= WHAT TO WORK ON =
Gather the lines below that include the string "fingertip", copying each in full.

--- COLLECTED MATERIAL Enclosed Below ---

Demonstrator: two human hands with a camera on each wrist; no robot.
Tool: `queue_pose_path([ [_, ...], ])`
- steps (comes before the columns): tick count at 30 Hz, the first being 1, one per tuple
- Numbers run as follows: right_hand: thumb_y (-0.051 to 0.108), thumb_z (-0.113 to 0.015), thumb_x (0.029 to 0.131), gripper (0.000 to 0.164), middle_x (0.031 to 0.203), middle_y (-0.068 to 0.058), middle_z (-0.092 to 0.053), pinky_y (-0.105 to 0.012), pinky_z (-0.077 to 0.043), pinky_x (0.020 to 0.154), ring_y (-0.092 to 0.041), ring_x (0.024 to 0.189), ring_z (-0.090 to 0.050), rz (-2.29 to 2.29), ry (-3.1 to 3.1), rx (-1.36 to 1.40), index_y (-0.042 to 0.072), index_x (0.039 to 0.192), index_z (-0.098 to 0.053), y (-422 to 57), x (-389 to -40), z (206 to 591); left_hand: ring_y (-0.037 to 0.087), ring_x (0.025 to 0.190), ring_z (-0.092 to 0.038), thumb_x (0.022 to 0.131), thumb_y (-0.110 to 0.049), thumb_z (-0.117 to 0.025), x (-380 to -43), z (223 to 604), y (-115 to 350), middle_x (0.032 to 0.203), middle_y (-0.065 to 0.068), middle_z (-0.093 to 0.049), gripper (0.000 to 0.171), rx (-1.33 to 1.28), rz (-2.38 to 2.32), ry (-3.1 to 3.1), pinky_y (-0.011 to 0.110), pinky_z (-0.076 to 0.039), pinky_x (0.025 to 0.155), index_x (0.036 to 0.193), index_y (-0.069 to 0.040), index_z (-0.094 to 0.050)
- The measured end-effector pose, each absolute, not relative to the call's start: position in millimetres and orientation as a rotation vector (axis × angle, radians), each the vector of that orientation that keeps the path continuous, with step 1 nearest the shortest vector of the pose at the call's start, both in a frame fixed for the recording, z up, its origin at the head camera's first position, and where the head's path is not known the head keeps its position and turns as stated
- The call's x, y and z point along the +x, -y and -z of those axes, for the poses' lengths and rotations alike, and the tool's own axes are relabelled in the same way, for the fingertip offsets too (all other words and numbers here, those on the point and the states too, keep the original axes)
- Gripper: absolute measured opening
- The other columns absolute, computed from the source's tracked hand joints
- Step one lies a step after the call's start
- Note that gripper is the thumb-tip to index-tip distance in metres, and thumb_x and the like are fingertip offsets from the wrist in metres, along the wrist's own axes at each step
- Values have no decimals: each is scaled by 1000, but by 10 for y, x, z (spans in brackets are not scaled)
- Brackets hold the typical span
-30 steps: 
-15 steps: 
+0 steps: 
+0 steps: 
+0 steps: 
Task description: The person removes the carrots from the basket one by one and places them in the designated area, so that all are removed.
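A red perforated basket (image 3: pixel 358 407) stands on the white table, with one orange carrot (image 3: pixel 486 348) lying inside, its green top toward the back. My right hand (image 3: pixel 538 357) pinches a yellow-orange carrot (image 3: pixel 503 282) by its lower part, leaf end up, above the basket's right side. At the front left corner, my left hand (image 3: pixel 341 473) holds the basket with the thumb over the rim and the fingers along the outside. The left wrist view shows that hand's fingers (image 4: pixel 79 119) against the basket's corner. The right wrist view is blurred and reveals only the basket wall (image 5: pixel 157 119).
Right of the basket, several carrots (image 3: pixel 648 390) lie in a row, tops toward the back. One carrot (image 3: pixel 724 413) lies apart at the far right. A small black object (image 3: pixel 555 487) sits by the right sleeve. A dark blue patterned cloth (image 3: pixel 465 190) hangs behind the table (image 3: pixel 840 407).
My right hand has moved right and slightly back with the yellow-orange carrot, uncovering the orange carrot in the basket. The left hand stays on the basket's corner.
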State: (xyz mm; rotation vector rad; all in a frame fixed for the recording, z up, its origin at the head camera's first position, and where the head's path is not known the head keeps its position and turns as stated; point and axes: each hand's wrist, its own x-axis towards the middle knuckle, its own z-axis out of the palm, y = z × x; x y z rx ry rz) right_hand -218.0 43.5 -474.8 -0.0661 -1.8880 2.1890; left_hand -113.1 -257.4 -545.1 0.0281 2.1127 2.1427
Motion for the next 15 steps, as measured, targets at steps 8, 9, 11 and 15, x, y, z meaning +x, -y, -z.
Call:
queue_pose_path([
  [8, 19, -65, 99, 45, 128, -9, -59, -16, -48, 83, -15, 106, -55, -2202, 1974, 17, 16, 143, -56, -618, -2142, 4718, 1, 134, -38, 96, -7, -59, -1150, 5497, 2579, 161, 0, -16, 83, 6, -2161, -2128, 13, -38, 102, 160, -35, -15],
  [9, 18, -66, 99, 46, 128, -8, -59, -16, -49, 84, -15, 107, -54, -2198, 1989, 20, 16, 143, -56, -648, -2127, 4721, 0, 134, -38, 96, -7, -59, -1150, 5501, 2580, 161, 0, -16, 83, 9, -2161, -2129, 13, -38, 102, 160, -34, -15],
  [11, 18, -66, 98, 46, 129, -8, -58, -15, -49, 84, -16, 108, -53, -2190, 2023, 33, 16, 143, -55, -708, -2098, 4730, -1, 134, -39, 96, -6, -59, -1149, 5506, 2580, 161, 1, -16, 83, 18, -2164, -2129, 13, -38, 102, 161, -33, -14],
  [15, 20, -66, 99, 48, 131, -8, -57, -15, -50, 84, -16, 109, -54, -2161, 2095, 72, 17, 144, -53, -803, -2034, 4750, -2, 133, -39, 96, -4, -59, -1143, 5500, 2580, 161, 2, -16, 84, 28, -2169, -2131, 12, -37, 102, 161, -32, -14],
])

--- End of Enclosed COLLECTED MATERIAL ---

= EXERCISE ANSWER =
- The call's x, y and z point along the +x, -y and -z of those axes, for the poses' lengths and rotations alike, and the tool's own axes are relabelled in the same way, for the fingertip offsets too (all other words and numbers here, those on the point and the states too, keep the original axes)
- Note that gripper is the thumb-tip to index-tip distance in metres, and thumb_x and the like are fingertip offsets from the wrist in metres, along the wrist's own axes at each step

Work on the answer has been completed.